Comic-Con Trailers: The Best of the Best, Ranked
Not having read anything from Takako Shimura before, I wasn’t exactly sure what to expect from Happy-Go-Lucky Days. What I found is a two volume anthology that’s a bit of a mixed bag. The series collects a number of short stories focusing on the relationships and sexual awakenings of a variety of different characters, ranging from a teacher who falls for his students, to coming of age tales, to ghost stories. While there’s no central plot holding the series together, most of the stories are thematically linked through their focus on relationships, and a couple of stories are even connected via familial ties.
For the most part, Takako Shimura does a pretty good job at creating interesting and fairly believable characters and situations with the limited space available. The worries, fears and relationships usually develop in a fairly natural way, and while they may be a bit odd or unusual, they rarely feel false. Shimura’s also not afraid of taboo topics or relationships either, with several stories involving the sexual awakenings of the young, or adults coming to terms with their latent homosexuality. In several of the tales focusing on homosexual explorations there’s an underlying theme of societal/familiar reactions. A good example of this is a story which focuses on a young teen coming out to his twin brother. His growing relationship with a classmate takes a backseat, and instead Shimura focuses on his brother’s reaction to the news and how his feelings towards his brother slowly change over the course of the story. Likewise there’s more than one story that deals with themes of underage sex or sexual abuse and molestation, some handle it better than others.

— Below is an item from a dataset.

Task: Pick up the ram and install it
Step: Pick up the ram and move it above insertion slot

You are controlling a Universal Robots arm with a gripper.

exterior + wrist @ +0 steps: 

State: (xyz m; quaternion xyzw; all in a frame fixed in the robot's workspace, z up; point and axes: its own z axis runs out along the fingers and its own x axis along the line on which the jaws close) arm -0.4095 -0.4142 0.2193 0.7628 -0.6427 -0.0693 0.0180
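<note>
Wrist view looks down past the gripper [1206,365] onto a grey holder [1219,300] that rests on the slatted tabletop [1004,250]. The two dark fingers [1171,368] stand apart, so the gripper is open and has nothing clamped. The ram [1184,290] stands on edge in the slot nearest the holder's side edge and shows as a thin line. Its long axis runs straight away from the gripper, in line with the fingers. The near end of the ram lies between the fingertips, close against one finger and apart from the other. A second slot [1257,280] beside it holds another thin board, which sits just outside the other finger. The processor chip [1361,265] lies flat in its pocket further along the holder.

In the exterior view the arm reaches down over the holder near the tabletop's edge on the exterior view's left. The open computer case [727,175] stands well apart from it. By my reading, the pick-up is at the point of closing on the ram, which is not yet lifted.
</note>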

Similar to how she’s not afraid to deal with taboo subjects, Shimura’s not at all afraid to depict taboo situations. These range from moments of sexual abuse, to some surprisingly graphic sex scenes between consenting adults. At no point do these ever come across as needless or even being done simply for titillation’s sake. Often they’re short and represent an important development or change in the characters relationships or state of mind. While she does a fantastic job at conveying emotions through both the characters, their body language, facial expressions and more, there are a few problems with her visuals. First off, at times the contemporary and simple characters designs are so bland and generic that it can be difficult to tell certain characters apart from one story to another. Secondly, there’s a small pacing issue that plagues several of the stories. At times transitions that span location and large amounts of time will occur several times on a single page. It can easily lead to confusion about when events are happening, where and just how much time has passed.
For the most part Happy-Go-Lucky Days is a surprisingly enjoyable read. Some of the stories are bound to touch a nerve or make some readers uncomfortable, while others will lead to some uncomfortable moments and questions, and still others will probably elicit a chuckle or two. Just be aware of what you’re getting into and be prepared for nudity, sex and adult themes. In the end though, the series was a pleasant and enjoyable surprise.